Key Files Quick Reference

What you want to doStart here
Understand the workflow pipelineworkflow/profiler.py
See how tables are fetched and filteredprofiler/source/metadata.py
Read the core profiler orchestrationprofiler/processor/core.pyProfiler class
See how metrics execute in threadsprofiler/interface/sqlalchemy/profiler_interface.pyget_all_metrics()

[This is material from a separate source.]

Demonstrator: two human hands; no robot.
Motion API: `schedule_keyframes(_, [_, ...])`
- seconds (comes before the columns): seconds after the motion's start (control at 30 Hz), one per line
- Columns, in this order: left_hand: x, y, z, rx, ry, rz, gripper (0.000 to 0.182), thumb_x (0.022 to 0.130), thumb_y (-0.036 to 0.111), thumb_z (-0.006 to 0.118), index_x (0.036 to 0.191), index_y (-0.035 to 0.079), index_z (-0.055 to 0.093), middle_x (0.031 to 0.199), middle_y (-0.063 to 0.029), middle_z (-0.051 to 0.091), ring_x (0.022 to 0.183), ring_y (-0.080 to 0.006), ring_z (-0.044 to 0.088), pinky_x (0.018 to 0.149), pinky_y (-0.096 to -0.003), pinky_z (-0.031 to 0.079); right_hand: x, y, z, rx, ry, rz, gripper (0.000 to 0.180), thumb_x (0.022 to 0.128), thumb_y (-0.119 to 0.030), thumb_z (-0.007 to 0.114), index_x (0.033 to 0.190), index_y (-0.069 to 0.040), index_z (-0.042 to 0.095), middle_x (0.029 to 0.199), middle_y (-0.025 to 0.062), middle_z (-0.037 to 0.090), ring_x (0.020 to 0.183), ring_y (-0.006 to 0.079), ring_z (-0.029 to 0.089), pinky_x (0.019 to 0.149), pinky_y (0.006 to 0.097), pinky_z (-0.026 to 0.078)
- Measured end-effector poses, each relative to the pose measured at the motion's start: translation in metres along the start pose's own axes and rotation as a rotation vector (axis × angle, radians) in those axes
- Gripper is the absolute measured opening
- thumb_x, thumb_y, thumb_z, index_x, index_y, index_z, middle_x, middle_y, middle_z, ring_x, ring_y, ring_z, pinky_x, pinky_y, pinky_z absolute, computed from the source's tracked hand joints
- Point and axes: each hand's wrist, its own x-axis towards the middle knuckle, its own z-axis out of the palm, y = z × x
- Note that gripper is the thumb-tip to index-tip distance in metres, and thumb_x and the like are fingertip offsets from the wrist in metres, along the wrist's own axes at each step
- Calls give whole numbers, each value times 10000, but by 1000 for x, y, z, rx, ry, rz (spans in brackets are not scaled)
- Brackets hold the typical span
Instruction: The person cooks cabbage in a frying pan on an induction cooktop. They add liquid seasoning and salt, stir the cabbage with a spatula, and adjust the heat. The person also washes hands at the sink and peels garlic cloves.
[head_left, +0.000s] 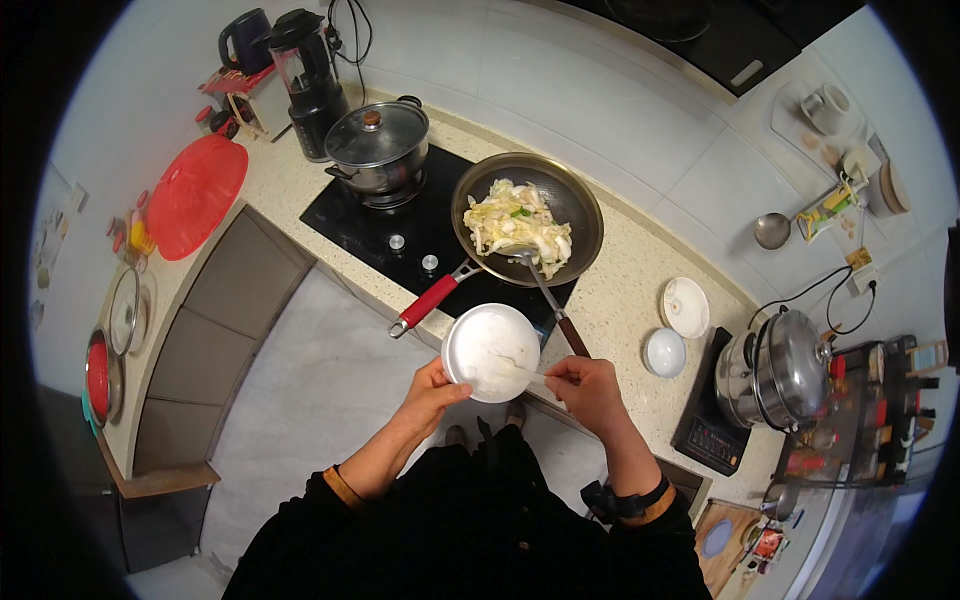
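Note:
My left hand (433, 390) holds a round white tub (474, 330) by its near left side, thumb on the rim. White powder or fine grains (480, 379) lie inside it. Between the fingers of my right hand (589, 386) is the handle of a small pale spoon (534, 376), whose bowl end dips into the white contents. Just beyond the tub, a frying pan (589, 217) with a red handle (426, 304) sits on the black cooktop. Chopped cabbage (517, 217) fills its middle. A metal spatula (546, 289) with a brown grip leans in the pan, its blade against the cabbage.
A lidded steel pot (379, 161) stands on the left burner, near a blender (304, 90). Two small bowls (684, 307) (664, 352) rest on the right counter. Further right, a steamer pot (776, 367) stands by an induction plate (709, 435). A red cover (199, 195) lies left.

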Motion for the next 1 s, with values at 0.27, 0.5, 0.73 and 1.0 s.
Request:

Read metric base classesprofiler/metrics/core.py
Browse all built-in metricsprofiler/metrics/registry.py
See a static metric implementationprofiler/metrics/static/mean.py
See a composed metricprofiler/metrics/composed/null_ratio.py
Understand column type filteringprofiler/orm/registry.pyis_quantifiable(), etc.
See how results are publishedingestion/sink/metadata_rest.pywrite_profiler_response()
Add database-specific overridesprofiler/interface/sqlalchemy/{dialect}/
All paths above are relative to ingestion/src/metadata/. For example, profiler/processor/core.py means ingestion/src/metadata/profiler/processor/core.py.